Going down the data below, set down exactly the line with "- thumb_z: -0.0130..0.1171" and each line after it through the line with "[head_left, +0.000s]"; no other lines.

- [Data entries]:
#####
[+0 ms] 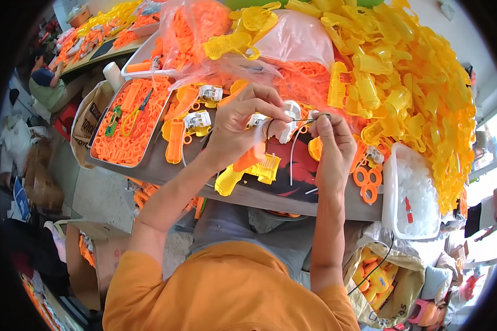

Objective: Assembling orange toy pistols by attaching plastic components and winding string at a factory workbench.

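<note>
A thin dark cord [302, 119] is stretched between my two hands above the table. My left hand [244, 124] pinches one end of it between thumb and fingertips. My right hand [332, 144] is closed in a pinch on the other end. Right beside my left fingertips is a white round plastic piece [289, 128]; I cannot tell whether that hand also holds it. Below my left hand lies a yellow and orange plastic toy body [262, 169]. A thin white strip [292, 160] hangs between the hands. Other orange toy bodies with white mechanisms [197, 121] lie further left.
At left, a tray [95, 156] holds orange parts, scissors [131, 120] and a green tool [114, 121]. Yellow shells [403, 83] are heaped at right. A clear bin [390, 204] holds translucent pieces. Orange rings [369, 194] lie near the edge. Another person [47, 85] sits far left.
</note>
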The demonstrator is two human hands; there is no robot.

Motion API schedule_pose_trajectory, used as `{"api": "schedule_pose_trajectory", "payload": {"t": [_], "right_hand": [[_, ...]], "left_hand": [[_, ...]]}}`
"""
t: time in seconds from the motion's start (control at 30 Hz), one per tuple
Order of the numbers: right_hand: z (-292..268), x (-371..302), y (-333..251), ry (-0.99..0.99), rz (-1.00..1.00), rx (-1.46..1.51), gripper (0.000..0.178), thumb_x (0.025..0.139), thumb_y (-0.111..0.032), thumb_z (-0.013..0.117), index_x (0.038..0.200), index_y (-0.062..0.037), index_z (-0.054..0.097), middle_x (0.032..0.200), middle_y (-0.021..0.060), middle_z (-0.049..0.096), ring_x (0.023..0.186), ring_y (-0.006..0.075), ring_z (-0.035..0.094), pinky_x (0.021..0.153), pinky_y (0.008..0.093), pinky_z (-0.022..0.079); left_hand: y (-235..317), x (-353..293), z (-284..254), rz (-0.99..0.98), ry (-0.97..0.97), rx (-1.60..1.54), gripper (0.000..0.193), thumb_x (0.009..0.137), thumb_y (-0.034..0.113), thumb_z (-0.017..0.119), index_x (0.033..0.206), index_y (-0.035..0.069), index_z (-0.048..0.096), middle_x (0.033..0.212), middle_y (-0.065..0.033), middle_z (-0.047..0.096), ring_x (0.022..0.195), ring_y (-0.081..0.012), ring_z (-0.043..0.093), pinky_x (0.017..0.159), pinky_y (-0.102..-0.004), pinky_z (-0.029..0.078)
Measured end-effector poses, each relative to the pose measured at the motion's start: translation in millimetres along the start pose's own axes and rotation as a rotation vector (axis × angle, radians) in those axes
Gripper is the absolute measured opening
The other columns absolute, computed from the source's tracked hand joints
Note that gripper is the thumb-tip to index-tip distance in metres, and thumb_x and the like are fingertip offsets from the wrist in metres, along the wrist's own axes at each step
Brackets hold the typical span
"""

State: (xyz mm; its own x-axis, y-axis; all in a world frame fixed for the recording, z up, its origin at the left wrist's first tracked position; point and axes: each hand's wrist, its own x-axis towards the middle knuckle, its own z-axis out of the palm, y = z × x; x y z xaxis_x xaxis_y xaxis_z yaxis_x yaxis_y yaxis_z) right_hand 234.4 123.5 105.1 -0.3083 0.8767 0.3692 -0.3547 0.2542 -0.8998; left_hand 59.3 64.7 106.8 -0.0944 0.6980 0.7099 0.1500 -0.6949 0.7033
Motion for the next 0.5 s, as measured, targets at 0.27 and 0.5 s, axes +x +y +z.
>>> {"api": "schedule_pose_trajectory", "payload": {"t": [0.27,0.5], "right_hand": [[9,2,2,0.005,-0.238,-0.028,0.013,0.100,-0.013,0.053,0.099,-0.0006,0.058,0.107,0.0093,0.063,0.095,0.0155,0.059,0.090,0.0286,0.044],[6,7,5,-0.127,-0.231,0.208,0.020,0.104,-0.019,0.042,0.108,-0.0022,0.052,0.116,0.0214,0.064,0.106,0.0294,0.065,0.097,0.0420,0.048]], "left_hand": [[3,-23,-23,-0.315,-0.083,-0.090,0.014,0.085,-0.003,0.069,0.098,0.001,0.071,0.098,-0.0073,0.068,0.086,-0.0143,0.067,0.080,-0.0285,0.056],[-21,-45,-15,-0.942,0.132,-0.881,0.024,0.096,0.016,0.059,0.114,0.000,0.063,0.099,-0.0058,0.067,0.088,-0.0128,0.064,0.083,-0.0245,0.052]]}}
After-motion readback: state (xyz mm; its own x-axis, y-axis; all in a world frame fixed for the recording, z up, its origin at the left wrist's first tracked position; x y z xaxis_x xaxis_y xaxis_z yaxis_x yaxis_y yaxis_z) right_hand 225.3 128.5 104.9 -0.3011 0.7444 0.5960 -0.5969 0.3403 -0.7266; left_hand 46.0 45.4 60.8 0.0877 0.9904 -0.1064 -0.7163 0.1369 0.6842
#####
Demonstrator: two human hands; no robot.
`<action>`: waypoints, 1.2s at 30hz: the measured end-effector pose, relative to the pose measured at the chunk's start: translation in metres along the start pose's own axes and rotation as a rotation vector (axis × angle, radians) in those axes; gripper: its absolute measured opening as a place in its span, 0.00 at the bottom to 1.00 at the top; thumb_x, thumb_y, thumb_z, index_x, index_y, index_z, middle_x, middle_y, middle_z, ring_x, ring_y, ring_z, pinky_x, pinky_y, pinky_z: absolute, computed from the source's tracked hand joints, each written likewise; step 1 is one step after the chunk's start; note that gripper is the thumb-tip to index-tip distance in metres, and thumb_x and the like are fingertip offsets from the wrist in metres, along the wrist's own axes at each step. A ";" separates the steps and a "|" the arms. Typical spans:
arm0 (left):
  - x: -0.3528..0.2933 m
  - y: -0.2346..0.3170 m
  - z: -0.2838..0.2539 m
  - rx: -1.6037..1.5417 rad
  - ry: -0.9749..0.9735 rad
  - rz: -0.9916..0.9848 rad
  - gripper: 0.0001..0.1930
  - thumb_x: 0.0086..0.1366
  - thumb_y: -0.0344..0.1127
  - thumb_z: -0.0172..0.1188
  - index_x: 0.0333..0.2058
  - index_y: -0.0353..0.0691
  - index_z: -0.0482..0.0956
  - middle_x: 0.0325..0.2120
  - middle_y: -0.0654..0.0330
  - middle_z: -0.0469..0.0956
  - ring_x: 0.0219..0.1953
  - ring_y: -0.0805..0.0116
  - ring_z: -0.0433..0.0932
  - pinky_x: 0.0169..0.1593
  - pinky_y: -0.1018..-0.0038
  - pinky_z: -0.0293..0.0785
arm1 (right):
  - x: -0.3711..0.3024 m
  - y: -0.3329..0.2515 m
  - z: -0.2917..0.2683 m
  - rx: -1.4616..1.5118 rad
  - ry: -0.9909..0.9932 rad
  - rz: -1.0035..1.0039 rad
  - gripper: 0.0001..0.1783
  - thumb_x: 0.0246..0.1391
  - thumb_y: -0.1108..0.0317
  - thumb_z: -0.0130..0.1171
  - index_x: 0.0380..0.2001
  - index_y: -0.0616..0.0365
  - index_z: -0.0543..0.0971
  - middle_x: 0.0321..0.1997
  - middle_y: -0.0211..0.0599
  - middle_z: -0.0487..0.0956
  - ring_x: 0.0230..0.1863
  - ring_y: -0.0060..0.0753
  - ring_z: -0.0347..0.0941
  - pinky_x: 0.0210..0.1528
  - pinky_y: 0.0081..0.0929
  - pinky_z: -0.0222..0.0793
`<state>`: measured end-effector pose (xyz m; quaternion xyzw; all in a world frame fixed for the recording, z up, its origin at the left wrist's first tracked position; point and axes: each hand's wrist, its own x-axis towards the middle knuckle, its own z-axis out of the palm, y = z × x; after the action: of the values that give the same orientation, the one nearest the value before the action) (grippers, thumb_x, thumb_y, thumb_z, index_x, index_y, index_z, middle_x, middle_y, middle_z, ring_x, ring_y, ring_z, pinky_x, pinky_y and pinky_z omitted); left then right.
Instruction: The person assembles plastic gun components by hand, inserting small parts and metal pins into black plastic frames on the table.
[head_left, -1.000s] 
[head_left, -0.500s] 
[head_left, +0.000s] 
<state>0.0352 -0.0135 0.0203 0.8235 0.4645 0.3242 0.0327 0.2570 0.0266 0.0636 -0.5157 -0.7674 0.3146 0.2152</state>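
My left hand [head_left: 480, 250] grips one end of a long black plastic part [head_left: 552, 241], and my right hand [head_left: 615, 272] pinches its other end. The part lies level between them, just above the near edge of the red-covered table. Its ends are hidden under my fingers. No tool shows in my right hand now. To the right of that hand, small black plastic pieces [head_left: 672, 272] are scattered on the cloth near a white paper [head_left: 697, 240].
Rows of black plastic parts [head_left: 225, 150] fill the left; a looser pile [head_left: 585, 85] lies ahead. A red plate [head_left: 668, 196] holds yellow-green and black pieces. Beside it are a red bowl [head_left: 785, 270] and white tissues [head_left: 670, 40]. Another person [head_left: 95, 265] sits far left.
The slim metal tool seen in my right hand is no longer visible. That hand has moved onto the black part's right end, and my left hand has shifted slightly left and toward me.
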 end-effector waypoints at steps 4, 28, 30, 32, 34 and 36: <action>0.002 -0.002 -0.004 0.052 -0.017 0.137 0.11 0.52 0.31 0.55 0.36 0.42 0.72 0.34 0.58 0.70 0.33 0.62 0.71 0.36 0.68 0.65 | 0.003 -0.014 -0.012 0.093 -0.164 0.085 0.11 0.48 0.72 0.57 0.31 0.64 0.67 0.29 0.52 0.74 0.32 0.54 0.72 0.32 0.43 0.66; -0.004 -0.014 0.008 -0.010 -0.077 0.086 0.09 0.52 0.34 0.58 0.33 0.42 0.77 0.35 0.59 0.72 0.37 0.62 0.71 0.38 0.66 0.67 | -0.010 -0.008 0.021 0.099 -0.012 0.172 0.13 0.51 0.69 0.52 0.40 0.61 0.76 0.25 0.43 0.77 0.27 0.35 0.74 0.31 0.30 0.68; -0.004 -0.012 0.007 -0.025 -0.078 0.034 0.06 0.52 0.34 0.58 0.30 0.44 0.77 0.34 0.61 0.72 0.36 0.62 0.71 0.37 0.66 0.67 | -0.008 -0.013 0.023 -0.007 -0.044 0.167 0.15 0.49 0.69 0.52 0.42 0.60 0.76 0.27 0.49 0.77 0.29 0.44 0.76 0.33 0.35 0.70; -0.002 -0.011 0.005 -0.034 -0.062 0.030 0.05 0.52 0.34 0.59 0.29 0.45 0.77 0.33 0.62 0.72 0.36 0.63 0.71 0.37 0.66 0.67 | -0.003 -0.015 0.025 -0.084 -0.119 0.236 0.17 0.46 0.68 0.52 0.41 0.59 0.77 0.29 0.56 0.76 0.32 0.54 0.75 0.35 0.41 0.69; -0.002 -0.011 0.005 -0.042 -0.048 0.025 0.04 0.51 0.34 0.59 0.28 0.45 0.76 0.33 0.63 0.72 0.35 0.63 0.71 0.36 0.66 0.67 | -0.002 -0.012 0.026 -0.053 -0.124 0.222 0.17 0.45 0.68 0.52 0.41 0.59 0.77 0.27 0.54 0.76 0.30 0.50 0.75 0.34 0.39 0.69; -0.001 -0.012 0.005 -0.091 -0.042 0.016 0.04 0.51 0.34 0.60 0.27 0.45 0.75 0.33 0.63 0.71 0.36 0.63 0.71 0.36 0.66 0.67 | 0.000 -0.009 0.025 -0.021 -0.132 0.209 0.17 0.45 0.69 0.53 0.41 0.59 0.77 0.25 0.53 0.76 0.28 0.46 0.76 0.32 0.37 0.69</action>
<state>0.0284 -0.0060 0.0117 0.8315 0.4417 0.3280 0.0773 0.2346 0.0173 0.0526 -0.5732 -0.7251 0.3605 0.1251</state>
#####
- [Answer]:
  - thumb_z: -0.0130..0.1171
  - index_x: 0.0380..0.2001
  - index_y: -0.0616..0.0365
  - index_z: -0.0543..0.0971
  - middle_x: 0.0321..0.1997
  - middle_y: -0.0211..0.0599
  - middle_z: -0.0487..0.0956
  - ring_x: 0.0230..0.1863
  - ring_y: -0.0060..0.0753
  - ring_z: -0.0347..0.0941
  - pinky_x: 0.0210..0.1528
  - pinky_y: 0.0081..0.0929
  - pinky_z: -0.0222..0.0793
`<state>`: measured end-effector pose (xyz m; quaternion xyzw; all in a world frame fixed for the recording, z up, its origin at the left wrist's first tracked position; point and axes: each hand's wrist, its own x-axis towards the middle knuckle, its own z-axis out of the palm, y = z × x; after the action: of the values that give the same orientation, the one nearest the value before the action) (grippers, thumb_x, thumb_y, thumb_z, index_x, index_y, index_z, middle_x, middle_y, middle_z, ring_x, ring_y, ring_z, pinky_x, pinky_y and pinky_z omitted); left then right.
Instruction: The person assembles plastic gun components by hand, inserting small parts and metal pins into black plastic frames on the table.
[head_left, -1.000s] 
[head_left, -0.500s] 
[head_left, +0.000s] 

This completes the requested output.